WASHINGTON -- The world economy this year should post its best growth in three decades even though oil prices are up sharply and economic activity in the United States probably will be slower than previously thought.
Those were some of the assessments in the International Monetary Fund's latest World Economic Forecast released yesterday.
After expanding by 3.9 percent in 2003, the global economy is now projected by the IMF to grow by 5 percent in 2004. That is a better forecast for this year than the 4.6 percent increase estimated in April. Should the new projection prove accurate, it would mark the strongest growth since 1973, an IMF spokesman said.

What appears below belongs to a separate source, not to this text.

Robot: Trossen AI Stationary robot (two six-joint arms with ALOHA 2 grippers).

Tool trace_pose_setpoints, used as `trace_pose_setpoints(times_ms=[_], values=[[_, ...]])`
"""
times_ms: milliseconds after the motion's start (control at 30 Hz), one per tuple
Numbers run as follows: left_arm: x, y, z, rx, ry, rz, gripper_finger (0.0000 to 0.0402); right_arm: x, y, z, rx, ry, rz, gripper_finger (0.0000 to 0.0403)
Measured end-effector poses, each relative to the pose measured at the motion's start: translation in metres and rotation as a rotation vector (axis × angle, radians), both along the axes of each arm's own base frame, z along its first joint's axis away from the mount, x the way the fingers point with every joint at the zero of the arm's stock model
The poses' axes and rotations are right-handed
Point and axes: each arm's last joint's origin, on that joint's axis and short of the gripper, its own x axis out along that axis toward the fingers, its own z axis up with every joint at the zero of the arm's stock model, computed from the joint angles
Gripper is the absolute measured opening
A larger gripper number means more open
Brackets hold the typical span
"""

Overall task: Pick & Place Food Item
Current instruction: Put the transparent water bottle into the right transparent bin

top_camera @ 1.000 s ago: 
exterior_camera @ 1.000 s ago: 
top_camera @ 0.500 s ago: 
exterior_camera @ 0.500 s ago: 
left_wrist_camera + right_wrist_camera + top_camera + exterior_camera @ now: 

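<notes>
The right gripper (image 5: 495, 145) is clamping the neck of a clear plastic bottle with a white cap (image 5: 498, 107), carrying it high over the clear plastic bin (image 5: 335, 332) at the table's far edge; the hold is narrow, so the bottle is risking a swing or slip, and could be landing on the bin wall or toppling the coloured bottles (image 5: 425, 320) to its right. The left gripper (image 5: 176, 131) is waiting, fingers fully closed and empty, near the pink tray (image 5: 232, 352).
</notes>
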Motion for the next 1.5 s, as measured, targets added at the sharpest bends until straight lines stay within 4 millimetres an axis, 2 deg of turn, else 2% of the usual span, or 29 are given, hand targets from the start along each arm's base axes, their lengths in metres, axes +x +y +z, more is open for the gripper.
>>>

Global growth has been helped by factors that include rising corporate profitability, improved stock markets, strong housing markets, and gains in employment, the agency said.
The revised projection for 2004 is encouraging for an economy battered by recession, terrorist attacks, and war. But rising oil prices are still a concern, the IMF said.
The IMF predicted the US economy will grow by 4.3 percent this year, compared with an earlier estimated increase of 4.6 percent. Even so, the revision would represent the best showing since 1999 and an improvement over the 3 percent gain in 2003.
For 2005, the global economy is expected to see slower growth, expanding by 4.3 percent, compared with the 4.4 percent estimate from the IMF in April.
''Looking forward, the global expansion -- while still solid -- will therefore likely be somewhat weaker than earlier expected," the IMF said.
''The balance of risks has shifted to the downside with further oil price volatility a particular concern."